A empresa apresentou queixa "contra quatro anunciantes desonestos que usurparam a identidade de celebridades e marcas conhecidas para enganar e burlar pessoas", pode ler-se no comunicado emitido.
No Brasil, são duas empresas e quatro indivíduos que estão sujeitos a processos, acusados de conduzirem uma operação fraudulenta que recorreu a imagens hiper-realistas geradas por Inteligência Artificial (deepfakes) de um médico conhecido para publicitar produtos de saúde sem regulamentação. Entre os visados, está o oncologista Drauzio Varella, que considerou a ação judicial uma "gota de água no oceano" face à dimensão das fraudes, em declarações ao jornal brasileito Globo.

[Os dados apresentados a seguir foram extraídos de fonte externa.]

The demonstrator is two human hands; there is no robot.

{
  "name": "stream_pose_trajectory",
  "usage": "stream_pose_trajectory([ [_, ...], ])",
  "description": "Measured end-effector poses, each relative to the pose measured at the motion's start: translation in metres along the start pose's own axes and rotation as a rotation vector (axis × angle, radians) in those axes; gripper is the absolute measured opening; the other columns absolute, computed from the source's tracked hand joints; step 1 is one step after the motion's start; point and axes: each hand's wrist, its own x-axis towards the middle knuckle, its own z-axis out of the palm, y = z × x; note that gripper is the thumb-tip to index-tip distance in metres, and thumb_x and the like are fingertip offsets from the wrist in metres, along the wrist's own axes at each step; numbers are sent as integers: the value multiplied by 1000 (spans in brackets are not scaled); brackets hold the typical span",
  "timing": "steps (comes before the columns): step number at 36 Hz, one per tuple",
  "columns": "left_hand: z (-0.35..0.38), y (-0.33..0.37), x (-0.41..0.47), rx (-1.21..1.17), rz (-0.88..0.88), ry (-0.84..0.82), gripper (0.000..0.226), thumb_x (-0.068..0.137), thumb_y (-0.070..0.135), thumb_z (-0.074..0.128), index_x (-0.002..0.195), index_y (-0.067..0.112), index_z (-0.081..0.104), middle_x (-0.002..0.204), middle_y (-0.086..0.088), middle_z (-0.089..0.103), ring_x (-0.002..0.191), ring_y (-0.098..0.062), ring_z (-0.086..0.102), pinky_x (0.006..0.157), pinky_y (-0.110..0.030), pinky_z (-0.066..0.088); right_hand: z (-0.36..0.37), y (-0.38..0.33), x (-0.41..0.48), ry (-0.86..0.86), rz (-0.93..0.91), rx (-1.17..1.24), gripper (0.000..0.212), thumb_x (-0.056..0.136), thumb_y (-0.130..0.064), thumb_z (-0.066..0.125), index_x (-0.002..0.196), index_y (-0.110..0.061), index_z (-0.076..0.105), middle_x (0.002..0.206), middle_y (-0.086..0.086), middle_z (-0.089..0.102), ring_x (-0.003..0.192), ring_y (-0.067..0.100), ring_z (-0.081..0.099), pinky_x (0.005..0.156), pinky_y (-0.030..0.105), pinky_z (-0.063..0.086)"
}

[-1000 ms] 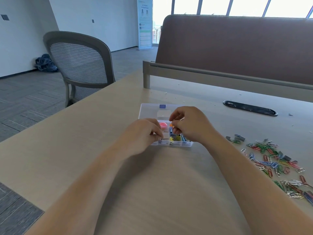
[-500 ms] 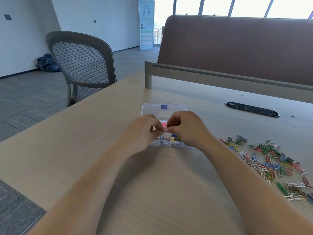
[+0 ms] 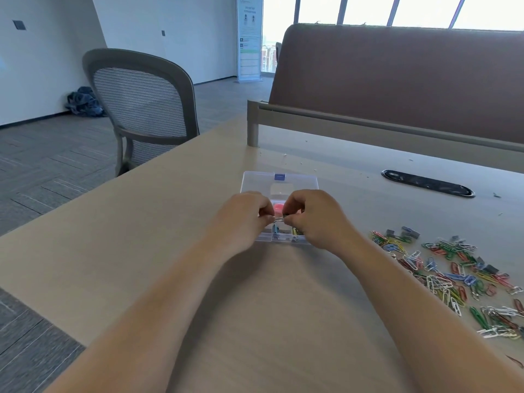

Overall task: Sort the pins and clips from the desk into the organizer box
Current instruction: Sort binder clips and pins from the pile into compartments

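A clear plastic organizer box (image 3: 256,183) lies open on the desk, its lid folded back, with coloured clips and something pink in its compartments. Both hands hover over its near half. My left hand (image 3: 241,215) and my right hand (image 3: 314,217) pinch one small silver clip (image 3: 279,219) between their fingertips. A loose pile of coloured paper clips and a few dark binder clips (image 3: 453,268) is spread on the desk to the right of my right forearm.
A grey mesh office chair (image 3: 141,109) stands off the desk's left corner. A brown partition (image 3: 397,80) on a metal rail backs the desk. A black cable slot (image 3: 426,183) lies at the far right.
My fingertips have drawn together over the box and now meet on the small clip. The camera has tilted slightly, shifting the scene down and right.
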Motion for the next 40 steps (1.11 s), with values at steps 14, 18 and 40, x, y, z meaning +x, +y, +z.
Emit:
stream_pose_trajectory([
  [14,3,1,2,14,11,29,5,87,24,65,83,21,66,81,8,54,72,-8,48,64,-23,35,3,5,3,-30,24,-96,20,81,-12,71,72,-27,63,77,-7,64,74,12,60,66,28,48],
  [18,3,2,2,42,8,16,4,87,23,64,84,22,67,81,9,53,74,-10,49,65,-24,36,4,4,2,-24,28,-141,17,80,-10,66,74,-26,65,80,-6,66,78,15,61,70,32,53],
  [40,4,6,-1,61,36,-21,10,87,24,62,86,19,71,83,6,54,76,-14,52,65,-26,37,8,3,1,5,40,-172,8,82,-18,67,76,-22,67,79,-2,66,77,18,62,70,34,54],
])
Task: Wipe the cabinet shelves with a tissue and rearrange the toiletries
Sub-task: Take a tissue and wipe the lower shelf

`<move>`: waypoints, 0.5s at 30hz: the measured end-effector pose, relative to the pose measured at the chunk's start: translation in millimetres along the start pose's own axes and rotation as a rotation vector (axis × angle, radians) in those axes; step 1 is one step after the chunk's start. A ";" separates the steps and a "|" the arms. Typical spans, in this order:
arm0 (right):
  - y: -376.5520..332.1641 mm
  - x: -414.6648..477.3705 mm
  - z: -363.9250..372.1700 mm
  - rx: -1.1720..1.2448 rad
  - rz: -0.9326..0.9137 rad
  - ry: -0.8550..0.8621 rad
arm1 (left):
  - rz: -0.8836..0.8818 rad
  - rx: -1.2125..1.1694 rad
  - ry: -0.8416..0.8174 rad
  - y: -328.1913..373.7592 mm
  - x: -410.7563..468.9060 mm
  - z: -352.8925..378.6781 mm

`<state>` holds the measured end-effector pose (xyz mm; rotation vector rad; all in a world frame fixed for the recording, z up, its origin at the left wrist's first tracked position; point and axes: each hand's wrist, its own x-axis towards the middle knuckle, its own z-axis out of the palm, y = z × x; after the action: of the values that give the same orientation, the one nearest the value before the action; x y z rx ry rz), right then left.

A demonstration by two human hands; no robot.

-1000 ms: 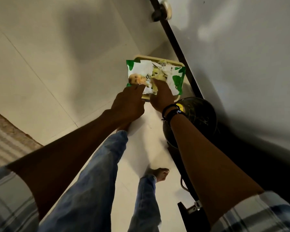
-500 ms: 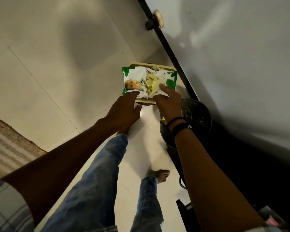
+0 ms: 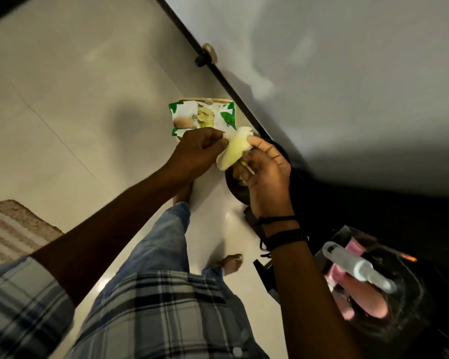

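Note:
A pale tissue (image 3: 233, 149) hangs between both hands, just in front of the green-and-white wipes pack (image 3: 189, 117), which lies on a cream tray (image 3: 219, 100) on the floor. My left hand (image 3: 200, 149) pinches the tissue's left edge. My right hand (image 3: 265, 174) grips its right side, palm turned up. At the lower right, pink and white toiletries (image 3: 360, 275) sit in a dark cabinet space (image 3: 399, 307).
A white cabinet door (image 3: 347, 86) with a round knob (image 3: 207, 55) fills the upper right. A dark round bin (image 3: 237, 189) stands under my right hand. A woven mat (image 3: 13, 229) lies at the left on the tiled floor. My legs and bare feet are below.
Both hands have lifted off the wipes pack and drawn a tissue out of it; they now hold it above the pack. The view has tilted, bringing the toiletries into sight.

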<state>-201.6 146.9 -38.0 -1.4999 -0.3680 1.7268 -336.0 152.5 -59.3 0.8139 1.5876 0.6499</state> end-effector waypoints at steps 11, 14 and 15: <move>-22.5 -198.5 -163.2 0.074 -0.300 0.031 | 0.058 -0.322 -0.204 21.6 -202.7 143.3; -13.5 -224.5 -212.4 -0.007 -0.390 0.213 | 0.059 -0.336 -0.267 16.6 -230.9 185.8; -10.4 -230.2 -228.5 -0.018 -0.410 0.260 | 0.075 -0.312 -0.286 14.7 -237.5 199.2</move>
<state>8.3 -75.5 70.7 -1.5145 -0.5133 1.1974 -118.7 -33.6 60.8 0.6997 1.1670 0.7751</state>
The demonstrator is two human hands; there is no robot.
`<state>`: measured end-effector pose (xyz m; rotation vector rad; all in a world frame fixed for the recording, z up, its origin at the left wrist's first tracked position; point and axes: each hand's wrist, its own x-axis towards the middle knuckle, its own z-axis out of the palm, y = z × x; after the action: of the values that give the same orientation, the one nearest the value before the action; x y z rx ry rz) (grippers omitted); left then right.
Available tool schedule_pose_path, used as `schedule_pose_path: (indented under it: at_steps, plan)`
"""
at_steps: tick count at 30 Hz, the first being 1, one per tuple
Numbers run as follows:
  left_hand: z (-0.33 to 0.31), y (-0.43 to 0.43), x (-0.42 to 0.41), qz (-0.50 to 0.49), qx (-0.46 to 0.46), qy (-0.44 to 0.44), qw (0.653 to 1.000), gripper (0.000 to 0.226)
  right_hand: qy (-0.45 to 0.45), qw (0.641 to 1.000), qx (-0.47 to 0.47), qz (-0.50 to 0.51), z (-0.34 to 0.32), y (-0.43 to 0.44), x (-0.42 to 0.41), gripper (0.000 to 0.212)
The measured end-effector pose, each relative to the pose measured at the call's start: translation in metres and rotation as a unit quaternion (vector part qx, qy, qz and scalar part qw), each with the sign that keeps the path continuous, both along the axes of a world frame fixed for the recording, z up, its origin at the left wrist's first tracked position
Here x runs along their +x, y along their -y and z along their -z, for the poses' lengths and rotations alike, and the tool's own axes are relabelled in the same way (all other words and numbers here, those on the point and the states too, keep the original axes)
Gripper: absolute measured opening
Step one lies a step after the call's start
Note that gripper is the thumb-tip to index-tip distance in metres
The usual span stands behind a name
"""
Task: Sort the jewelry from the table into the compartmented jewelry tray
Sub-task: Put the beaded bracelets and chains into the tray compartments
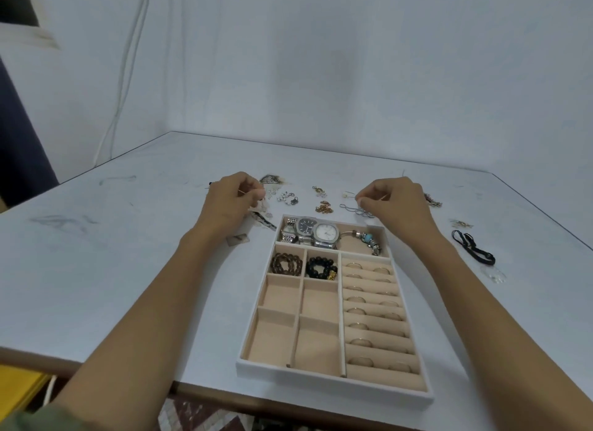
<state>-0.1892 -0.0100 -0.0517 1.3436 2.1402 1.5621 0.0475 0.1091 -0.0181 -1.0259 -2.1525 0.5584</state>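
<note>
Thin gold wires (243,191): left hand (229,202), right hand (398,206)

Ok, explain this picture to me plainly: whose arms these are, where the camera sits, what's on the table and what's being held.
No machine here: a person works bare-handed, and the single camera sits on their head, looking down. The left hand pinches a thin wire piece. The right hand pinches a small thin piece. Both are too small to identify. On the white table stands a compartmented jewelry tray holding watches, a charm bracelet, brown bead bracelets, black bead bracelets and rings. Loose small jewelry lies beyond the tray, and a black strap lies to its right.
</note>
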Motion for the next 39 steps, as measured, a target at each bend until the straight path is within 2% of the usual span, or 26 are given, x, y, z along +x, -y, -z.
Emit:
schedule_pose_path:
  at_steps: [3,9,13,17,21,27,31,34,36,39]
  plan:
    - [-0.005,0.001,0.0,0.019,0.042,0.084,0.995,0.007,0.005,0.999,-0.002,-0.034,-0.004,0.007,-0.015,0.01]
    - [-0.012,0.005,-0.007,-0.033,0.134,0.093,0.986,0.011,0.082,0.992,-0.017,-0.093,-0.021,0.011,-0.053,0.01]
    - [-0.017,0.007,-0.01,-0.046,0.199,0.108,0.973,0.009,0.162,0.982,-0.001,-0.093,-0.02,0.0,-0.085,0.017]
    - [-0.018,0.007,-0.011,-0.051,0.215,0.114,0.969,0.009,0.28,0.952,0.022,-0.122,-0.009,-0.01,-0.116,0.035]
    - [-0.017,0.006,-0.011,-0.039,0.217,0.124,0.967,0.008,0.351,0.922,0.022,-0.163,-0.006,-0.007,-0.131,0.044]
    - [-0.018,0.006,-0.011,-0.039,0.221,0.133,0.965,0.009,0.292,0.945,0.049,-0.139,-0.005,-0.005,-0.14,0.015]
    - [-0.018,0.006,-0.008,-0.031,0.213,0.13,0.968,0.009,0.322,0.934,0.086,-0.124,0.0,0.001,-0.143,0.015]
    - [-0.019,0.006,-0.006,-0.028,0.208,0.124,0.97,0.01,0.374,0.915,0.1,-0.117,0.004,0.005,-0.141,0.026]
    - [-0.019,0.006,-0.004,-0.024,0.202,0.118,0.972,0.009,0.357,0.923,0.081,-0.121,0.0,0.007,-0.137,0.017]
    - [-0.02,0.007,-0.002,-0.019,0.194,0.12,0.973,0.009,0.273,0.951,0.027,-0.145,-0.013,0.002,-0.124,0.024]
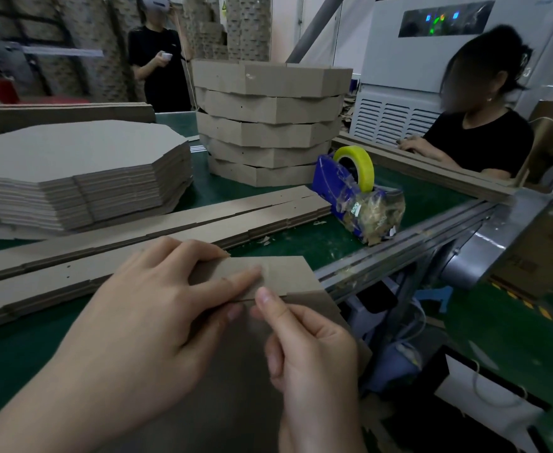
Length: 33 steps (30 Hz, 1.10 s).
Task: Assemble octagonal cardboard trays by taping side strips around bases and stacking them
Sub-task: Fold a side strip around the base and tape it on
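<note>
Left, a stack of flat octagonal bases (pixel 72 168); long loose strips (pixel 137 230) lie across the green table (pixel 350 243). Centre, stacked finished trays (pixel 268 122); right, a blue tape dispenser (pixel 350 188). Nearest, the left hand (pixel 157 305) pinches a matte brown side strip (pixel 285 273) against a base (pixel 235 371); the right hand (pixel 304 348) pinches the strip's lower edge.

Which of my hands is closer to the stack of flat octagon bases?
Left. The stack of bases lies ahead-left of the left hand, which holds the side strip; the right hand pinches it farther right.
</note>
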Motion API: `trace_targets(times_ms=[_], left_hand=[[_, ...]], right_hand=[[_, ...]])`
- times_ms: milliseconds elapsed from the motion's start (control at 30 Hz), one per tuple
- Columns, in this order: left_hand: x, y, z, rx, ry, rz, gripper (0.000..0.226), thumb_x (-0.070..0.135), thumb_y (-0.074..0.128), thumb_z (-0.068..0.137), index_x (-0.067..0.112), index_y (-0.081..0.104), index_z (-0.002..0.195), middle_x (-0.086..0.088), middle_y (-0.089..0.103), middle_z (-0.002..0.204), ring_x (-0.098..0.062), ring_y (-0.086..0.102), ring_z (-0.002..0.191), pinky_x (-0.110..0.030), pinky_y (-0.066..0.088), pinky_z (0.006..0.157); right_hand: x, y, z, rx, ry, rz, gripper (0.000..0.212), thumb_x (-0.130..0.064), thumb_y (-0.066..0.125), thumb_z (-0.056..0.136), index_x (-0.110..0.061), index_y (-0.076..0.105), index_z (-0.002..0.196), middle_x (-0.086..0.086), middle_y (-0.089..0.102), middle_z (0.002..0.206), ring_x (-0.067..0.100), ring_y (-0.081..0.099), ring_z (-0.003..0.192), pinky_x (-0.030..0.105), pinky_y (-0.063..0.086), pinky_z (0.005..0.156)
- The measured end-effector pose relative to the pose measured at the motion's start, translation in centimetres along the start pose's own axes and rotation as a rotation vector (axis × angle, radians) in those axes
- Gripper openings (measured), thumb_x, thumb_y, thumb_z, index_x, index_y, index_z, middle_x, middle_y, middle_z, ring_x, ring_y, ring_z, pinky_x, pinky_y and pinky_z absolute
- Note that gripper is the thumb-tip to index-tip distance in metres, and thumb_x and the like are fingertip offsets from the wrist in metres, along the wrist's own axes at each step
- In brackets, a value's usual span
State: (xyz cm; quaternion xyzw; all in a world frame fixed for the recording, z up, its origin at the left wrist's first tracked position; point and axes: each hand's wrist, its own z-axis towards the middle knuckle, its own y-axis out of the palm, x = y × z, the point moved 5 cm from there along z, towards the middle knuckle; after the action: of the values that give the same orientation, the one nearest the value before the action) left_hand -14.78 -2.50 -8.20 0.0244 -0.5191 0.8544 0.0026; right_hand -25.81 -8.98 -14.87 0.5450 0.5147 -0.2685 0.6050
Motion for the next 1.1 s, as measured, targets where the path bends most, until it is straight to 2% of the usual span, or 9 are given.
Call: trace_targets(times_ms=[133,233,333,433,600,667,800,933,1100], left_hand=[[0.0,0.0,0.0,0.014,-0.02,-0.04,0.052,0.046,0.043,0.085,0.026,0.057,0.131,0.005,0.063,0.109,-0.024,0.058,0.096,-0.039,0.049,0.078],[0.0,-0.3,0.0,0.028,-0.015,-0.114,0.045,0.047,0.043,0.085,0.039,0.045,0.13,0.015,0.06,0.109,-0.016,0.056,0.098,-0.034,0.044,0.079],[0.3,-0.4,-0.2,0.01,0.043,-0.083,0.032,0.043,0.04,0.089,0.047,0.054,0.117,0.009,0.06,0.109,-0.022,0.058,0.097,-0.044,0.051,0.074],[0.0,-0.5,-0.4,0.013,0.007,-0.092,0.034,0.043,0.041,0.089,0.044,0.065,0.113,0.004,0.061,0.108,-0.024,0.059,0.096,-0.044,0.052,0.073],[-0.1,-1.0,-0.3,-0.006,-0.053,-0.197,0.037,0.053,0.036,0.089,0.048,0.067,0.11,0.014,0.06,0.106,-0.016,0.057,0.098,-0.043,0.052,0.074],[0.2,-1.1,0.2,0.001,-0.09,-0.206,0.039,0.057,0.034,0.088,0.045,0.07,0.098,0.015,0.06,0.103,-0.016,0.059,0.096,-0.044,0.051,0.075],[1.5,-1.0,1.2,0.074,-0.09,-0.043,0.032,0.054,0.041,0.084,0.036,0.066,0.074,0.011,0.066,0.094,-0.023,0.064,0.083,-0.038,0.048,0.07],[1.6,-0.8,1.0,0.103,-0.092,-0.038,0.022,0.051,0.052,0.08,0.037,0.066,0.072,0.014,0.066,0.093,-0.021,0.063,0.082,-0.036,0.047,0.056],[1.7,-0.8,0.8,0.133,-0.073,-0.057,0.026,0.054,0.05,0.08,0.038,0.068,0.072,0.014,0.066,0.093,-0.021,0.063,0.083,-0.038,0.049,0.055]], right_hand=[[0.1,-0.1,-0.1,-0.025,0.055,-0.001,0.03,-0.043,0.072,0.049,-0.013,0.072,0.052,0.0,0.033,0.031,0.006,0.025,0.028,0.014,0.02,0.034],[0.1,-0.1,-0.1,-0.077,0.074,-0.027,0.032,-0.046,0.07,0.049,-0.014,0.073,0.053,-0.001,0.032,0.031,0.006,0.025,0.028,0.015,0.021,0.034],[0.1,-0.3,-0.2,-0.16,0.085,-0.08,0.035,-0.051,0.068,0.051,-0.017,0.075,0.059,-0.001,0.035,0.033,0.006,0.027,0.029,0.014,0.022,0.034],[0.0,-0.3,-0.4,-0.27,0.135,-0.117,0.038,-0.051,0.07,0.047,-0.021,0.078,0.068,0.001,0.038,0.035,0.008,0.025,0.029,0.016,0.02,0.033],[-0.1,-0.3,-0.3,-0.364,0.168,-0.136,0.039,-0.048,0.071,0.044,-0.024,0.079,0.074,0.001,0.036,0.036,0.008,0.023,0.031,0.017,0.018,0.035],[0.0,-0.2,-0.3,-0.386,0.172,-0.126,0.039,-0.048,0.07,0.045,-0.024,0.08,0.075,0.0,0.034,0.035,0.007,0.023,0.03,0.017,0.019,0.035],[0.2,-0.2,-0.4,-0.414,0.184,-0.134,0.039,-0.049,0.07,0.048,-0.023,0.08,0.075,0.0,0.032,0.034,0.007,0.024,0.03,0.018,0.02,0.035],[0.1,-0.7,-0.2,-0.473,0.29,-0.169,0.036,-0.046,0.072,0.047,-0.024,0.079,0.073,0.004,0.041,0.038,0.009,0.024,0.028,0.018,0.019,0.034],[-0.1,-1.4,-0.4,-0.55,0.432,-0.138,0.027,-0.04,0.072,0.053,-0.019,0.077,0.07,0.009,0.047,0.045,0.011,0.02,0.031,0.016,0.019,0.035]])
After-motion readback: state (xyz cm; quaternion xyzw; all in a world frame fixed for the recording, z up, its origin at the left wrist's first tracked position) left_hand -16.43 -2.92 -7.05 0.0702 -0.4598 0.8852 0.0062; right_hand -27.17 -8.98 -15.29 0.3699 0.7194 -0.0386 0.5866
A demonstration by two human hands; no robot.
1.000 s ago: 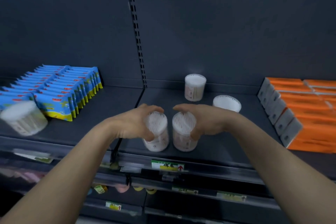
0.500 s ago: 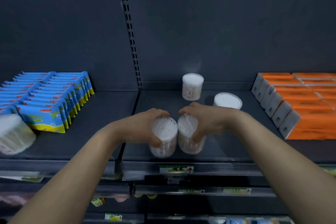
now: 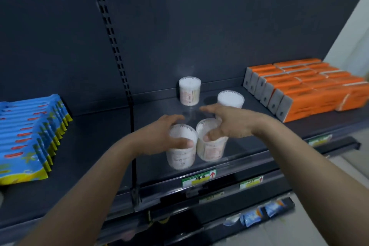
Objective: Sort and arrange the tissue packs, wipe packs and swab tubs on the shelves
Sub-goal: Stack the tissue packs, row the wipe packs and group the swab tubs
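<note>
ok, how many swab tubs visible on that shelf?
4. One front tub under the left hand, a second front tub under the right hand, one at the back, one behind the right hand. More may sit out of frame.

From my remote view I see only two forearms and two hands entering from the bottom edge. Both arms are bare right down to the frame, with no sleeve or cuff showing. My left hand (image 3: 159,136) wears no glove, ring or watch, and my right hand (image 3: 229,124) is the same. Motion blur softens the fingers, so nails are unclear
</note>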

Já na China, a Meta processou uma empresa que alegadamente difunde anúncios com imagens falsas de celebridades para chegar à população norte-americana e japonesa. O objetivo é incentivá-los a aderir a supostos grupos de investimento, de acordo com a Agência Lusa.
Um último processo vai contra uma sociedade vietnamita pela publicação de anúncios fraudulentos de malas de luxo da marca francesa Longchamp.